=== Section Start ===

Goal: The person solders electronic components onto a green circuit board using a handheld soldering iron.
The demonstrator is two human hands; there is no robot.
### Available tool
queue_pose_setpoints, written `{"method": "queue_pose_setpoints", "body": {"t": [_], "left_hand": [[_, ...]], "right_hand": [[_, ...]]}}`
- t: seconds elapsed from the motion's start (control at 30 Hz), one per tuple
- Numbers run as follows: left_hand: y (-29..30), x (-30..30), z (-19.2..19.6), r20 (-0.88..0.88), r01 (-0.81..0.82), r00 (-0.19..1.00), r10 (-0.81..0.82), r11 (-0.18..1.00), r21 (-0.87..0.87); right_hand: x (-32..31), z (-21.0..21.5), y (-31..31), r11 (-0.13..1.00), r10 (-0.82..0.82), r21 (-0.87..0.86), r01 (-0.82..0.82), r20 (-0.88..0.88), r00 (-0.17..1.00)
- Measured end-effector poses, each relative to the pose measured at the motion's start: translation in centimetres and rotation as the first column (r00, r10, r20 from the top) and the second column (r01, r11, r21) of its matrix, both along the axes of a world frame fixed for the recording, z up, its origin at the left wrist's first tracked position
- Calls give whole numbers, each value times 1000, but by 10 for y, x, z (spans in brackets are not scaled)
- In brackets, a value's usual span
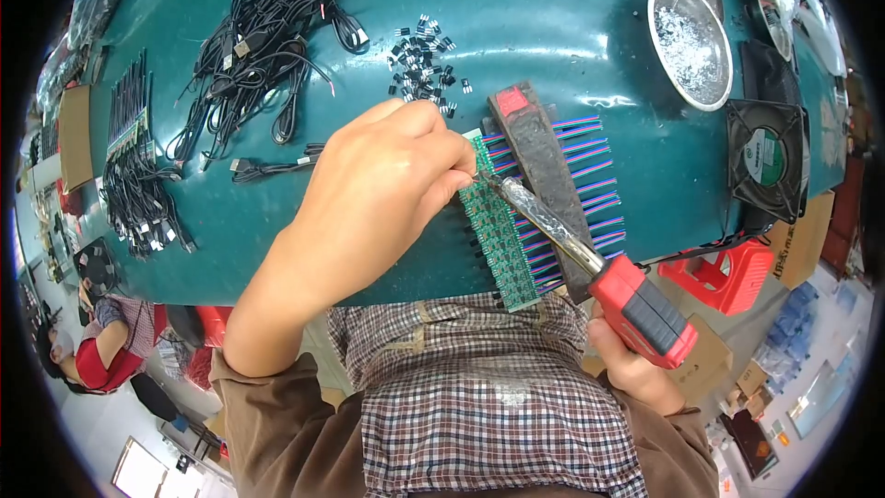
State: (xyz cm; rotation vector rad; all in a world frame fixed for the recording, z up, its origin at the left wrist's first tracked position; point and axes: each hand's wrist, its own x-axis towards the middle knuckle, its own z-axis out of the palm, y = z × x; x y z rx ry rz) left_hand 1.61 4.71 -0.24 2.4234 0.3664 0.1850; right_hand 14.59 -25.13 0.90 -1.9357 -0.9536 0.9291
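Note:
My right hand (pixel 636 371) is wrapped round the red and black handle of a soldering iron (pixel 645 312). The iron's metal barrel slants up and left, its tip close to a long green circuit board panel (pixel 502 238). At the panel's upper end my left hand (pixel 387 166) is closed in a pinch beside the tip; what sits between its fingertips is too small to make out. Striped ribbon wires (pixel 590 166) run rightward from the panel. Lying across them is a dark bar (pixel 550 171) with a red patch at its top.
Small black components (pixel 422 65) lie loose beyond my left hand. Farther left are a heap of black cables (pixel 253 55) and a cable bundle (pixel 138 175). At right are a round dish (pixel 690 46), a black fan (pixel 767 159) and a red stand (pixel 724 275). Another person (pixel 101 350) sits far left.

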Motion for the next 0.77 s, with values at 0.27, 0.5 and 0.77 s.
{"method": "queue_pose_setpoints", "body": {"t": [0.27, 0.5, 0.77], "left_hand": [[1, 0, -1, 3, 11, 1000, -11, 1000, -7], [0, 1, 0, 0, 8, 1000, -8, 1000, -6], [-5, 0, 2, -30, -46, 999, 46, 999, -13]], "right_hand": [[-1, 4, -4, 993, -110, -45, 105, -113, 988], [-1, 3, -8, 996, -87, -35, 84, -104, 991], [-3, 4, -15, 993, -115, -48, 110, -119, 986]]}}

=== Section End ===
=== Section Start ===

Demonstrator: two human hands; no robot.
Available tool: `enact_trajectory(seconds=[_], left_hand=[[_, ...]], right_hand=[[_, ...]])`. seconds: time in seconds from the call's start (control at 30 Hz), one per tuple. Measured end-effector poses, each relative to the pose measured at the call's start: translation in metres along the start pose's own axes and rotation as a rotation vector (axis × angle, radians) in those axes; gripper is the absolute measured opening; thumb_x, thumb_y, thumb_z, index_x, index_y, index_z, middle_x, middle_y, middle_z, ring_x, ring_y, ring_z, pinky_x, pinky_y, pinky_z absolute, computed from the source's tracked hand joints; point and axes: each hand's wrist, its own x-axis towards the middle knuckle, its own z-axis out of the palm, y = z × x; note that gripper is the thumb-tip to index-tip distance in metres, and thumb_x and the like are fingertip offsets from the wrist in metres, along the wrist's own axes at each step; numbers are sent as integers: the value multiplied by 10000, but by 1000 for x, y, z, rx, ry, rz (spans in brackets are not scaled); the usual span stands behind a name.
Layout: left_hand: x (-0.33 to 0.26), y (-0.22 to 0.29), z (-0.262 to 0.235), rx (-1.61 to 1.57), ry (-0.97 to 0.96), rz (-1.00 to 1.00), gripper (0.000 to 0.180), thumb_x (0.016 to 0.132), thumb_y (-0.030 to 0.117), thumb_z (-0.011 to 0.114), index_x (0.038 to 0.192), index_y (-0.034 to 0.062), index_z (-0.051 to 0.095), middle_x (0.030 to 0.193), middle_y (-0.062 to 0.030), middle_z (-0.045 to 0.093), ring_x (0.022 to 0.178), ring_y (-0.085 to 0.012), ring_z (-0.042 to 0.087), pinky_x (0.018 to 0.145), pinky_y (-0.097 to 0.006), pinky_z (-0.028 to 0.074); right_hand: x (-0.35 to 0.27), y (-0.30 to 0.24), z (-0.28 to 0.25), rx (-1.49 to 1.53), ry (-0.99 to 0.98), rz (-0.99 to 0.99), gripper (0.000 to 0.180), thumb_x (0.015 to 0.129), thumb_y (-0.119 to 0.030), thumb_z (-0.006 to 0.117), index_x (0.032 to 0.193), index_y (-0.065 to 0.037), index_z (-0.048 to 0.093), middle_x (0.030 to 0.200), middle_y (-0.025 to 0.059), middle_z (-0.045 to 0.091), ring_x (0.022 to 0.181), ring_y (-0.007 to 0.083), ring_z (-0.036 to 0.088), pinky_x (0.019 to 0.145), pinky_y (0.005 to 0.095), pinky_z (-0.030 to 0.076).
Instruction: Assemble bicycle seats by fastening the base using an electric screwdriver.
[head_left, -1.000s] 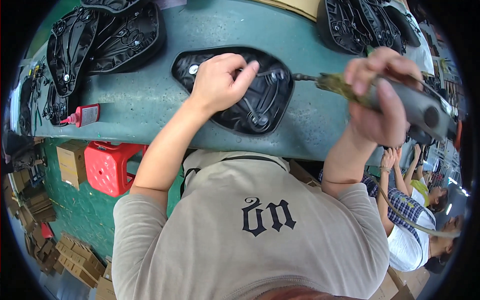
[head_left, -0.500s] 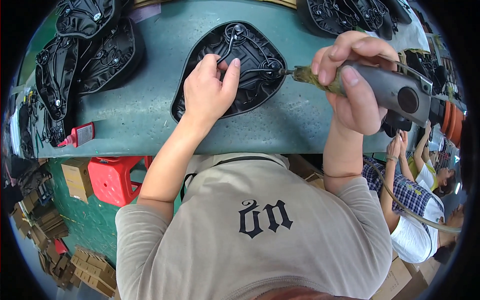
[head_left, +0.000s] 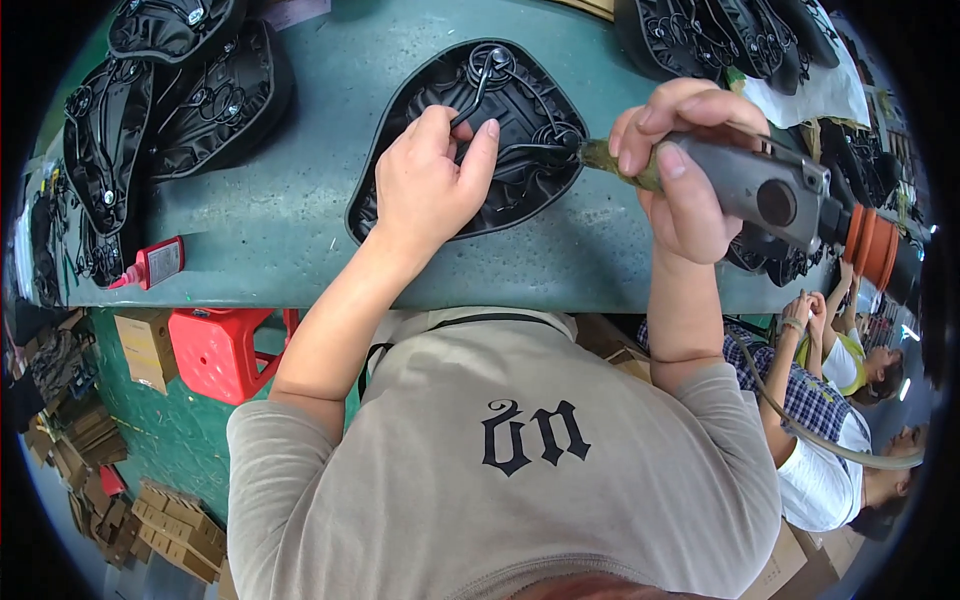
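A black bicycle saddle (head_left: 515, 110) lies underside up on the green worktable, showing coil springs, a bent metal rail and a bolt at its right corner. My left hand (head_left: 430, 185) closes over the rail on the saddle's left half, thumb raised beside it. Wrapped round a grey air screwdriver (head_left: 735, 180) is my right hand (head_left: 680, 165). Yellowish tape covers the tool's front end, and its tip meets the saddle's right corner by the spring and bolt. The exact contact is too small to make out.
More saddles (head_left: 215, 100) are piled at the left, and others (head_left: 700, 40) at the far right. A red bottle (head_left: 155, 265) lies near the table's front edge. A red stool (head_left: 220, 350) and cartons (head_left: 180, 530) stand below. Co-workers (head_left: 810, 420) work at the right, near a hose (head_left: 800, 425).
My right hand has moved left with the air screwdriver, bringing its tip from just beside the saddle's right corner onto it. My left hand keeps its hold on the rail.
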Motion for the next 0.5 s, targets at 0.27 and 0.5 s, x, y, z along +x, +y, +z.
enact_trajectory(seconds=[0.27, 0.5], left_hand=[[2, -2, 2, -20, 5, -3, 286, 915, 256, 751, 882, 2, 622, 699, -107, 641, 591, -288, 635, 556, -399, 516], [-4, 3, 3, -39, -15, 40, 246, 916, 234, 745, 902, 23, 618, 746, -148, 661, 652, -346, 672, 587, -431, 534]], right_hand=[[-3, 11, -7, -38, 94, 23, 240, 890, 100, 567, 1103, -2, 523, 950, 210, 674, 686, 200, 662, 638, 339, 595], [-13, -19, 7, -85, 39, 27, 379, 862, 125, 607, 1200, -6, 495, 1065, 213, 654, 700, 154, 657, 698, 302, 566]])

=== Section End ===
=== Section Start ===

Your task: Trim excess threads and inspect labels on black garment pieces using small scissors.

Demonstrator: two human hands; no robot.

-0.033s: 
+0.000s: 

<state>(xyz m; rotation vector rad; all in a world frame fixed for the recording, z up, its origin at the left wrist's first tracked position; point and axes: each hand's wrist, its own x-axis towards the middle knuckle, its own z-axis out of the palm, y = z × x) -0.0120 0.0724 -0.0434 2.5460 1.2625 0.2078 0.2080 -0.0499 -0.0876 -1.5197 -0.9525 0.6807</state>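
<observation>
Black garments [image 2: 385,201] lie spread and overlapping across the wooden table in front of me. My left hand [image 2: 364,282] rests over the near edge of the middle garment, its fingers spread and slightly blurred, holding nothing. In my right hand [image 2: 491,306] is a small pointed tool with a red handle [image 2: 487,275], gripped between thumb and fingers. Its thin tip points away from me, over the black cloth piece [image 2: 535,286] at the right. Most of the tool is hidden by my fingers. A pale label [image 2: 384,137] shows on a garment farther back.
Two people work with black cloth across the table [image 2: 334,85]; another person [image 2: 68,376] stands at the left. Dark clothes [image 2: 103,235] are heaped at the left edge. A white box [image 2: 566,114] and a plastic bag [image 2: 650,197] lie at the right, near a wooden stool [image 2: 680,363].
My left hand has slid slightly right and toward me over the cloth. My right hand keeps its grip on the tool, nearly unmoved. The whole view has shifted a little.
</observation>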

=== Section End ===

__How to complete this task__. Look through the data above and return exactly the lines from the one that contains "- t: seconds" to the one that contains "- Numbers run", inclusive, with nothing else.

__Task result__.
- t: seconds elapsed from the motion's start (control at 30 Hz), one per tuple
- Numbers run as follows: left_hand: y (-29..30), x (-30..30), z (-19.2..19.6), r20 (-0.88..0.88), r01 (-0.81..0.82), r00 (-0.19..1.00), r10 (-0.81..0.82), r11 (-0.18..1.00), r21 (-0.87..0.87); right_hand: x (-32..31), z (-21.0..21.5), y (-31..31), r11 (-0.13..1.00), r10 (-0.82..0.82), r21 (-0.87..0.86), r01 (-0.82..0.82), r20 (-0.88..0.88), r00 (-0.17..1.00)

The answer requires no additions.